Ho detto e ripetuto che questa legislatura somiglia a un road movie americano: una storia dai ritmi incalzanti e frenetici, in cui Silvio Berlusconi, di sequenza in sequenza, sembra sempre sul punto di cadere ma riesce a sfuggire ai suoi inseguitori. Milano non è certo l’epilogo di questa vicenda, ma rischia di diventare la scena chiave, quella in cui il protagonista viene circondato e intrappolato in un autogrill. Eppure, a livello nazionale, i numeri non raccontano certo una catastrofe del centrodestra. Anzi, a ben vedere, i risultati ci dicono di un Partito democratico insidiato o addirittura travolto da forze radicali, come i grillini, i dipietristi e persino De Magistris. Cifre inconfutabili si incolonnano in un’ideale ricevuta fiscale che attesta il prezzo pagato da Bersani e soci alla radicalizzazione del conflitto giudiziario contro Berlusconi. Nel medesimo paesaggio uscito dalle urne, si percepisce la variabile identità del Terzo polo, il più delle volte corrispondente ad un’Udc ingrassata o dimagrita di qualche chilo o al travestimento di modeste esperienze locali fuoriuscite dal Pdl. Troppo poco per descrivere un vero e proprio debutto di questa aggregazione che rimane un oggetto mediatico, immateriale, per non parlare di Futuro e libertà, decisamente non ancora attrezzato e radicato per affrontare una sfida amministrativa.

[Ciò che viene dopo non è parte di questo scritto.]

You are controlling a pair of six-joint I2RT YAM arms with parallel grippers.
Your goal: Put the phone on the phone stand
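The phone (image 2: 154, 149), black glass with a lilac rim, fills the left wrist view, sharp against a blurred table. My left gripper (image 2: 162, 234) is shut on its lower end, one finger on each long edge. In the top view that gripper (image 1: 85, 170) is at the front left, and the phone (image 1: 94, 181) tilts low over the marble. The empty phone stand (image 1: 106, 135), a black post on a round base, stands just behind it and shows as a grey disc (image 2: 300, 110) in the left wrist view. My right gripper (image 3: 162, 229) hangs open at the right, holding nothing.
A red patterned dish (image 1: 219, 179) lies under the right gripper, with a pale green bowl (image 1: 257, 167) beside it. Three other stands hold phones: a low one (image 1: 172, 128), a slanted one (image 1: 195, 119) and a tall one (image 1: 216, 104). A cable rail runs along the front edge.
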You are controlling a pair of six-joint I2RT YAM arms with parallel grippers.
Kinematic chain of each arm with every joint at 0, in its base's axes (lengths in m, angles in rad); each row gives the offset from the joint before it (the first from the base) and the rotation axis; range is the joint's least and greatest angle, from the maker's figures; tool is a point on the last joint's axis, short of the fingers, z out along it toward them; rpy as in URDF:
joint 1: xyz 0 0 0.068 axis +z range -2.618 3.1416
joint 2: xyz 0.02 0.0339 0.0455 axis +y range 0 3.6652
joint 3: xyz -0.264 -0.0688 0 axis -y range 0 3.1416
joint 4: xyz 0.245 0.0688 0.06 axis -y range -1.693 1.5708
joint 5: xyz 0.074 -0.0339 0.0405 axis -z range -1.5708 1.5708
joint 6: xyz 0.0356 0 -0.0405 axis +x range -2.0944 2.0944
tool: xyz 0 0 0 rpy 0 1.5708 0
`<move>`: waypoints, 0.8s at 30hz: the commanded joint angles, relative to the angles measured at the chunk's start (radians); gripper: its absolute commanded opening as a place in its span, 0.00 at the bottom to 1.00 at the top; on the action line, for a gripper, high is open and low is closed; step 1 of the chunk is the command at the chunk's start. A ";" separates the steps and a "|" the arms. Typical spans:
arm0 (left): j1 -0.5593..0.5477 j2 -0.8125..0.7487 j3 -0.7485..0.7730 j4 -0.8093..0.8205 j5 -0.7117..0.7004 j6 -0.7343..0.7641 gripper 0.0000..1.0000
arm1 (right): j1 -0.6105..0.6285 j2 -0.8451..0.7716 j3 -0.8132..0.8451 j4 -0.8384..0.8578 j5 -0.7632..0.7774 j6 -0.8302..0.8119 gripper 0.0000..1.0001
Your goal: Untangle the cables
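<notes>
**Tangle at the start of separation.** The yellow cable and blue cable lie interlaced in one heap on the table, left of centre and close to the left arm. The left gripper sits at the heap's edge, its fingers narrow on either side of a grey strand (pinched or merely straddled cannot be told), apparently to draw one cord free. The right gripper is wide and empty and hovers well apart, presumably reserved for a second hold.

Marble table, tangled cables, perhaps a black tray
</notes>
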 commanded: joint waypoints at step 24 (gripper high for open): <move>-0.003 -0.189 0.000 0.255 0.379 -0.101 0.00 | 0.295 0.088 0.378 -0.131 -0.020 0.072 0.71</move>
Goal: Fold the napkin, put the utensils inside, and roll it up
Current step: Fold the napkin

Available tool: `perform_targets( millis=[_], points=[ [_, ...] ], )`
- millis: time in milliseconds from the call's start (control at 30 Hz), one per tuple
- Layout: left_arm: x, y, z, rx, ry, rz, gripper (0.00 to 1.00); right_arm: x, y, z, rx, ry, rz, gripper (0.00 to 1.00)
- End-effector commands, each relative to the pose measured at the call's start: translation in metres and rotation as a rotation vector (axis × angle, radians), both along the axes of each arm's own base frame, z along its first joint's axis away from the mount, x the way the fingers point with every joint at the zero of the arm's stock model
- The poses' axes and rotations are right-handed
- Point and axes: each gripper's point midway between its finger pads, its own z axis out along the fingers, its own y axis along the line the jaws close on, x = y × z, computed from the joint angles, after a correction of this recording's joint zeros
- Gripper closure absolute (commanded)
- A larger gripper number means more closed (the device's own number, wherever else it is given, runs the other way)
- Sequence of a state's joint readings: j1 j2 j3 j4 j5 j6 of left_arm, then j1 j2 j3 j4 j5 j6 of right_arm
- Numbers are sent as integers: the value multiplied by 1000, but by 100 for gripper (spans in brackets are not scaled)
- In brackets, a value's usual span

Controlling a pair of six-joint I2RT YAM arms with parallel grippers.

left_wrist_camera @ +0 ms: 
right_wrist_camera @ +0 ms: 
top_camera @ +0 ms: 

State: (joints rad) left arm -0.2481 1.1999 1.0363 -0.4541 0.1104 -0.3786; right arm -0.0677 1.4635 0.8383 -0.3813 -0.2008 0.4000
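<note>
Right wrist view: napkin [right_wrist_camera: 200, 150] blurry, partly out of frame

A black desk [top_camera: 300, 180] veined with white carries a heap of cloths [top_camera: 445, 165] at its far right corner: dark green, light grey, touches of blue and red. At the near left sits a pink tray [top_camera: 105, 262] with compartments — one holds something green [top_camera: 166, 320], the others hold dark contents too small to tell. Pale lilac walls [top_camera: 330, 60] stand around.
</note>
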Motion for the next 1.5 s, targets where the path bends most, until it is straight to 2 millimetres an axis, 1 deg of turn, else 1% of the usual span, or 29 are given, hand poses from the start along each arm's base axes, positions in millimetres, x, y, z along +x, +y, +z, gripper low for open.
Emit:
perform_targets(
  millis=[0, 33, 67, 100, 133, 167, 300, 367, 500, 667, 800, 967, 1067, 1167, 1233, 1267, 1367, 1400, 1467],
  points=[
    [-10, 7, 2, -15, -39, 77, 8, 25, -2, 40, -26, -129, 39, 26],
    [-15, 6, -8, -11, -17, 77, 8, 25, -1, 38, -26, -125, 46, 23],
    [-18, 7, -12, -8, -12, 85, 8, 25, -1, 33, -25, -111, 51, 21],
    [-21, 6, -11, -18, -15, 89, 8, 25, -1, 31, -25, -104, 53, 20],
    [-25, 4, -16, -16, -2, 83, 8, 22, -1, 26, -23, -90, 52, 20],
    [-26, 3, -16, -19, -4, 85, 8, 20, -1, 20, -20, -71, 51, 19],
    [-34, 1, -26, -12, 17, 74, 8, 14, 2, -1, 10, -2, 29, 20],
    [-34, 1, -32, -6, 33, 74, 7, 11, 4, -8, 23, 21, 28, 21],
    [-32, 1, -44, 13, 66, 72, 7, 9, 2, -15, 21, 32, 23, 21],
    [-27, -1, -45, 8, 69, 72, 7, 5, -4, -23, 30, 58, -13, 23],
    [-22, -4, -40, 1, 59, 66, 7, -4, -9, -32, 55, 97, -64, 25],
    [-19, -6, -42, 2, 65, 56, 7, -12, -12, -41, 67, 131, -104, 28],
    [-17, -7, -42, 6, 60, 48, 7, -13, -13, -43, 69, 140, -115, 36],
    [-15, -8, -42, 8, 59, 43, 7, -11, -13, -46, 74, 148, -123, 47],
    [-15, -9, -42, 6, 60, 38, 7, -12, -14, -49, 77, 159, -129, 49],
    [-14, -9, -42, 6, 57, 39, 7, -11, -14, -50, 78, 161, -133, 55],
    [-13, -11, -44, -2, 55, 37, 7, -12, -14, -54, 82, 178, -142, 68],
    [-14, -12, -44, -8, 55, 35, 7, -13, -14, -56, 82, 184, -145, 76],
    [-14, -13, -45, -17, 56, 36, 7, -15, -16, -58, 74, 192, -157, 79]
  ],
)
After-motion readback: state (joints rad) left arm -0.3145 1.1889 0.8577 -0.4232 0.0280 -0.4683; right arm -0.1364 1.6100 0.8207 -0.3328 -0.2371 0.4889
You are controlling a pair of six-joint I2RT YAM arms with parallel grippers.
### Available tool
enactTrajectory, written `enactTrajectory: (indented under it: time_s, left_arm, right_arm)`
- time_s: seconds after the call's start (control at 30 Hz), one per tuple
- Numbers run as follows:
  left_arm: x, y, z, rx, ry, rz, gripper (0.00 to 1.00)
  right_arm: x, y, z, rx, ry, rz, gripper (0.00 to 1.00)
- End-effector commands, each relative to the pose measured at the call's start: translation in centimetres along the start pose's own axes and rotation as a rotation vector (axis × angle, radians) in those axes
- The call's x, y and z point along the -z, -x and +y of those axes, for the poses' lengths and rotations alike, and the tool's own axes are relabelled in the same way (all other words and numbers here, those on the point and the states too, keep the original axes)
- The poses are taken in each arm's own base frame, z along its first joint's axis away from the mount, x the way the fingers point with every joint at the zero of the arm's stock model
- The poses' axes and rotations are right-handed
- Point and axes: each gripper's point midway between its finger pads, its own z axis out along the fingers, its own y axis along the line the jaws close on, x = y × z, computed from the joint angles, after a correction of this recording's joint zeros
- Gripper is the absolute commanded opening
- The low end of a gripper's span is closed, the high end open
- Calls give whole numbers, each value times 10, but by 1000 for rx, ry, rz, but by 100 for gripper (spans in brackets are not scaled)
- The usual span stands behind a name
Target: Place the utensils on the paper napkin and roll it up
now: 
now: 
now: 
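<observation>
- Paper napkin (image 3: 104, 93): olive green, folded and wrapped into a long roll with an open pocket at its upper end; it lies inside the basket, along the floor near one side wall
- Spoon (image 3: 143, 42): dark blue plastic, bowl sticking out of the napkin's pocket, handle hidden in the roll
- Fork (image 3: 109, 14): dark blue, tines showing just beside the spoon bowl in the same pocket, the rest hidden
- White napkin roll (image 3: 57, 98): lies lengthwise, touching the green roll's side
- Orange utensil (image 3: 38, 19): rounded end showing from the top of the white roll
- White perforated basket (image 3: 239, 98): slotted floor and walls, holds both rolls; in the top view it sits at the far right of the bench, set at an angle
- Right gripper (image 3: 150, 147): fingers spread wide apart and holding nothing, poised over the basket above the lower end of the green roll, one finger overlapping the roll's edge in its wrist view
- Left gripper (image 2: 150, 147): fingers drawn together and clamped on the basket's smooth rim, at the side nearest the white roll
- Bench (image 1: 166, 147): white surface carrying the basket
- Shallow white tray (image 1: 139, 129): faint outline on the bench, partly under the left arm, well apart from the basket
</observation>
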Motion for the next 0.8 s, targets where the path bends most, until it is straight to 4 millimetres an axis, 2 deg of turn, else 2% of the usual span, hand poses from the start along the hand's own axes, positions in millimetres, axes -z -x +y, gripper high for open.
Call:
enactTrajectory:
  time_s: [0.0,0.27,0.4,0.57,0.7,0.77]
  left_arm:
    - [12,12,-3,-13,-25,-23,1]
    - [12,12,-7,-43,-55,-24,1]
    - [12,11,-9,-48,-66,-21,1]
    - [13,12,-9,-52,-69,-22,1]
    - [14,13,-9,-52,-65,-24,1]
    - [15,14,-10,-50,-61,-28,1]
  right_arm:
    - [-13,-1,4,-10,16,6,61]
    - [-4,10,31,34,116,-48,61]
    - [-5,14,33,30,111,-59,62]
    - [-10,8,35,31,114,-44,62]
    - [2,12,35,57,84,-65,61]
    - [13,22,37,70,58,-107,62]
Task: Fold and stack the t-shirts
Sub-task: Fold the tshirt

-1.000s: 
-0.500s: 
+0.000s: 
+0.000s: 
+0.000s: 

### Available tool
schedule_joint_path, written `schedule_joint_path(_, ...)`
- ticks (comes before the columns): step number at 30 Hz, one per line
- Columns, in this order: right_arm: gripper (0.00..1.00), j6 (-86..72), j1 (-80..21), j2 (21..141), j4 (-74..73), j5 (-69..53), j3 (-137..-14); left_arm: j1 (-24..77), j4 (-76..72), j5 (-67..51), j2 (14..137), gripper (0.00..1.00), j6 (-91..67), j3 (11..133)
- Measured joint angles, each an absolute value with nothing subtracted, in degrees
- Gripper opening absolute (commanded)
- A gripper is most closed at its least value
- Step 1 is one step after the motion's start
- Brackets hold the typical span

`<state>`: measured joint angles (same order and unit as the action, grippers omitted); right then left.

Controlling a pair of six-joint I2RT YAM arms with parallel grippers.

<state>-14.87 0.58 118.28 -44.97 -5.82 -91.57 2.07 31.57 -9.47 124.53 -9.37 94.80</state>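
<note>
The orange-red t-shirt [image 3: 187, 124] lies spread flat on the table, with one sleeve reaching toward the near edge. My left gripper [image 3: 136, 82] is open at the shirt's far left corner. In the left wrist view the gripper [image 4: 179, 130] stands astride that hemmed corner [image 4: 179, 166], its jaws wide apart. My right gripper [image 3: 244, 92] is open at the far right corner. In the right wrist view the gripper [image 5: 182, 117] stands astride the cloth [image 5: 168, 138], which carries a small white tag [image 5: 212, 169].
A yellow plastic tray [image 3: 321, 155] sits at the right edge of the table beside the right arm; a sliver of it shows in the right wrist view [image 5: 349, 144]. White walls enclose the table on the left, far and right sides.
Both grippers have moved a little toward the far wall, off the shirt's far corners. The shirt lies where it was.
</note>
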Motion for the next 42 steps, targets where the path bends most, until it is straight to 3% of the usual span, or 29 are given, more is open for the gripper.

Non di meno il quadrato di Milano è decisivo: troppo forte il potere evocativo della capitale lombarda, troppo marcato il suo valore simbolico nella storia di Silvio Berlusconi e dell’intero centrodestra, troppo baldanzosi i toni plebiscitari con i quali ci siamo avventurati nella battaglia all’ombra delle guglie del Duomo, per non capire che tutto può e deve ancora essere tentato per evitare questa sconfitta. Solo dopo il ballottaggio, comunque vada, verrà il momento di affrontare senza più esitazioni le troppe contraddizioni che si sono accumulate dalla nascita del Pdl ad oggi. Dobbiamo costruire un nuovo centrodestra, più inclusivo, capace di tessere alleanze, di federare compagni di strada, di incanalare i forti movimenti civici che anche nel centrodestra stanno nascendo e che ci hanno consentito di evitare, anche in questo turno elettorale, una debacle peggiore. Abbiamo bisogno di una nuova legge elettorale, di restituire senso e profondità alla sovranità popolare e quindi alla politica, abbiamo la necessità di rilanciare l’azione di governo e di un partito sul territorio in grado di comunicare ciò che il governo sa fare di buono. Abbiamo bisogno di uscire dalla difensiva per avviare, attraverso un approfondito dibattito congressuale, una vera stagione di riforme, così come abbiamo promesso agli elettori. Per fare tutto questo, come subito, a caldo, ha ben detto Giuliano Ferrara, abbiamo bisogno di un leader che torni a parlare dei problemi concreti del Paese, sottraendosi alla trappola della polemica giudiziaria. Ma non è questo il momento di approfondire scenari di questo genere. Ora ci serve tutto l’impegno possibile ed un pizzico di fortuna per provare seriamente ad uscire vincitori dal problematico scenario milanese.